= TASK PROMPT =
Below is a listing. Gather each line of it that contains "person".
DATA RECORDS Start Marker
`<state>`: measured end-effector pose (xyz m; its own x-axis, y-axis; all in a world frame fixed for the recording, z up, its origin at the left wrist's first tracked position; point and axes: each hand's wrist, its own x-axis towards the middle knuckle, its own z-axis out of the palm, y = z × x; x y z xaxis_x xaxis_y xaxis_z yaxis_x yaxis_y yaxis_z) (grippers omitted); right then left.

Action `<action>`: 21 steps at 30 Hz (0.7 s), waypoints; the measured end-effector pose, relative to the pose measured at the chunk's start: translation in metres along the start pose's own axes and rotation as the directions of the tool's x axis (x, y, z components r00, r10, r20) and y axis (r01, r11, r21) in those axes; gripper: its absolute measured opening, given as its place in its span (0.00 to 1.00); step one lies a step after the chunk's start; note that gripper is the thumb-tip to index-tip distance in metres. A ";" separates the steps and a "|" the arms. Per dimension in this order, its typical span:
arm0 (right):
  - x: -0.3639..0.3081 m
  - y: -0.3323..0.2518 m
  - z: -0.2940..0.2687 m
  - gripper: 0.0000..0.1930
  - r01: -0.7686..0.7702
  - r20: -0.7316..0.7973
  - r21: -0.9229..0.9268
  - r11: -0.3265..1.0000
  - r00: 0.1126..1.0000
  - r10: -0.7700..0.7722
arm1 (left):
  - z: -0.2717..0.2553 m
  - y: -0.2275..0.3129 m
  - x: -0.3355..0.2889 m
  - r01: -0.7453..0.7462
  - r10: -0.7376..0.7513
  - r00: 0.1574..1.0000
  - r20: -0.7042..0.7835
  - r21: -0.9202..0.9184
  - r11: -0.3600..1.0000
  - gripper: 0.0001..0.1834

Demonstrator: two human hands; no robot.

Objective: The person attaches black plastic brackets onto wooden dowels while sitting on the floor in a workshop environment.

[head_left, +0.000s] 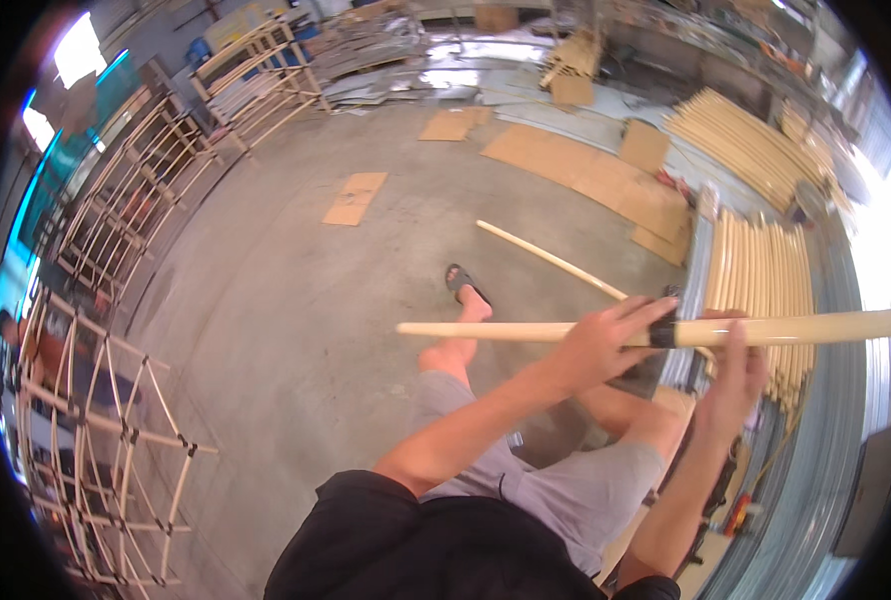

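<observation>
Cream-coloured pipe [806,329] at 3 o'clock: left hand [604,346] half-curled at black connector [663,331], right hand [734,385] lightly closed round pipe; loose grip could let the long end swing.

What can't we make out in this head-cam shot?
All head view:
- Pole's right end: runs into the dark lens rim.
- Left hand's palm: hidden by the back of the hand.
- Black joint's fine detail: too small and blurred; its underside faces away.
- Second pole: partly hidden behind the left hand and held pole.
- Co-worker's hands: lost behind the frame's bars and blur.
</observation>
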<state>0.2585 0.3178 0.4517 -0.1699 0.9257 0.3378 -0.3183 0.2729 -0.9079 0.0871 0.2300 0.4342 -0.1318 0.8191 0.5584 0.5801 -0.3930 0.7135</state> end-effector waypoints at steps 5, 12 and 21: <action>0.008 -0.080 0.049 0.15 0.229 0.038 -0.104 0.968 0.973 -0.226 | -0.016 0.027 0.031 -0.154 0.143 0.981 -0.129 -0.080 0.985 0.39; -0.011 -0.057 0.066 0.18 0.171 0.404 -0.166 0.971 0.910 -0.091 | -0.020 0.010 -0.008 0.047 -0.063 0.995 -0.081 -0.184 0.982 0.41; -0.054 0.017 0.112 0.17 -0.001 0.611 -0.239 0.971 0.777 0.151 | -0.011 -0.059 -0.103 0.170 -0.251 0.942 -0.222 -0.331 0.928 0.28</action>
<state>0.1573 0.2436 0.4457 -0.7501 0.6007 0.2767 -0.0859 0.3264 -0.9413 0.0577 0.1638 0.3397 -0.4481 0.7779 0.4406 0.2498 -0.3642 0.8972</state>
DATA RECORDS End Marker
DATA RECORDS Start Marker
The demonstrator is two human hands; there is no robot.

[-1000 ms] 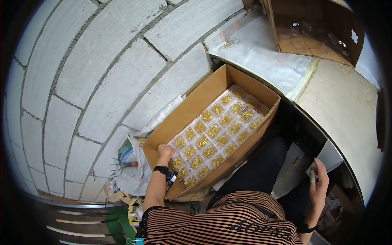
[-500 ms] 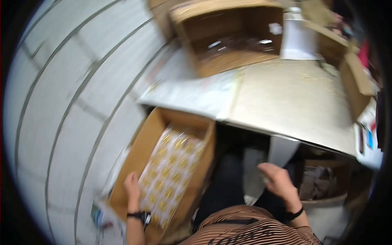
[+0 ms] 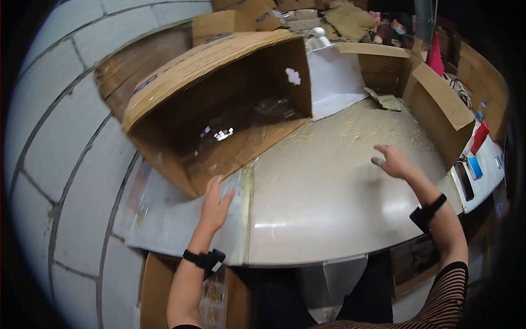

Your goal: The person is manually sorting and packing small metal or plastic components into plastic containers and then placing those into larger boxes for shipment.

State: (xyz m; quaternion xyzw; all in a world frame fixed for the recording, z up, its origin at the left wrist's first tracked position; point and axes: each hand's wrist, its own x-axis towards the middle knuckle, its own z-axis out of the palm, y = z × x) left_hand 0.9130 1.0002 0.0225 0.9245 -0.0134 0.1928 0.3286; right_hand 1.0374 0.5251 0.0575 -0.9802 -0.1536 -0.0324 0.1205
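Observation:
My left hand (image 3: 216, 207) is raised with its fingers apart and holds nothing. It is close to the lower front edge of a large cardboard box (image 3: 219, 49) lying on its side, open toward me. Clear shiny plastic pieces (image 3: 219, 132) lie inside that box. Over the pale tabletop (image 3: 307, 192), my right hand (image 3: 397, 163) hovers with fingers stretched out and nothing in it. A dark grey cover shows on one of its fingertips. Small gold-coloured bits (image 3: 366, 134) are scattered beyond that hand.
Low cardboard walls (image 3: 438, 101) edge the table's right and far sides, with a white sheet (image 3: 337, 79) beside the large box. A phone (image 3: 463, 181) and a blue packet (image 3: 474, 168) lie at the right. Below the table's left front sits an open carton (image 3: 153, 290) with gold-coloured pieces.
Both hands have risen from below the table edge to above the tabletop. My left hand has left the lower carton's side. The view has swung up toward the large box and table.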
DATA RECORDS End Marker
= COMPLETED EXERCISE =
Objective: The person attaches black plastic brackets onto wooden dowels while sitting on the floor in a workshop environment.
Your goal: The person is manually sorting and packing small metal or plastic components into plastic containers and then placing those into larger boxes for shipment.

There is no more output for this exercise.